● **Description of the task**
In the material below, the lines between the one holding "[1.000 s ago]" and the one holding "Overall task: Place", inclusive, are to be set down word for word. Pictures stay out.

● **Dataset section**
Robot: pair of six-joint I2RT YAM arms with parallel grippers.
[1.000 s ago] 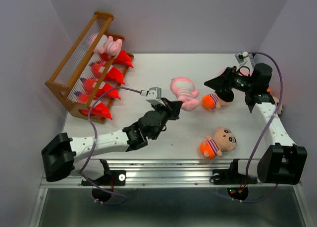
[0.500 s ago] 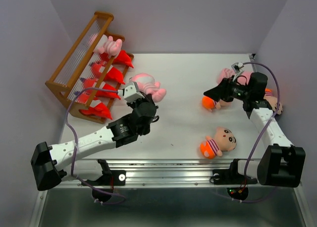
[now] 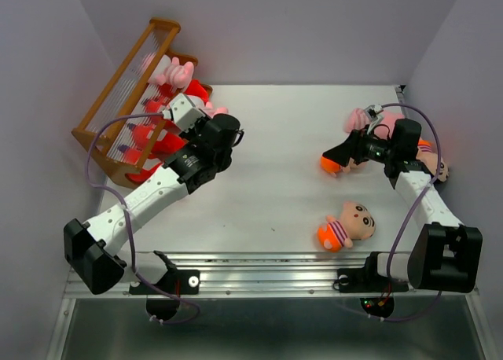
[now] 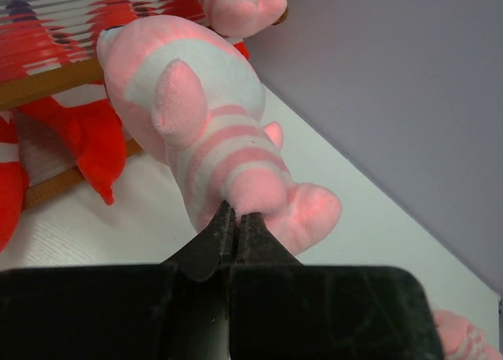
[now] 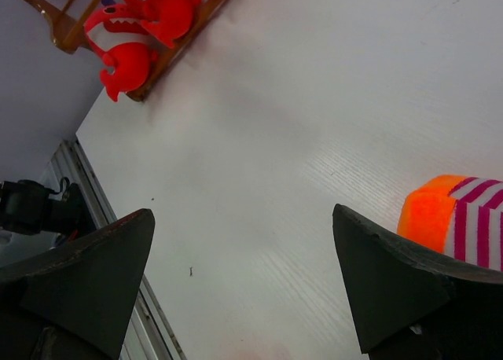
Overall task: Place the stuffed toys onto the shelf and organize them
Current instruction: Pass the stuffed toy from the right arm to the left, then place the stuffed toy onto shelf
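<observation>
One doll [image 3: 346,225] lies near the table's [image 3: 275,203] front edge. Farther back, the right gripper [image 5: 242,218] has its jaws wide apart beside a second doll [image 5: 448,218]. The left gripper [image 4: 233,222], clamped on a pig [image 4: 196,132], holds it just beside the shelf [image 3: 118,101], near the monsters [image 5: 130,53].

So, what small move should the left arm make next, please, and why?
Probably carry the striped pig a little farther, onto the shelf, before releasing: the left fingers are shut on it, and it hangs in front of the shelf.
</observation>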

● **Task solution**
[1.000 s ago] 
[0.500 s ago] 
[now] 
[now] 
[now] 
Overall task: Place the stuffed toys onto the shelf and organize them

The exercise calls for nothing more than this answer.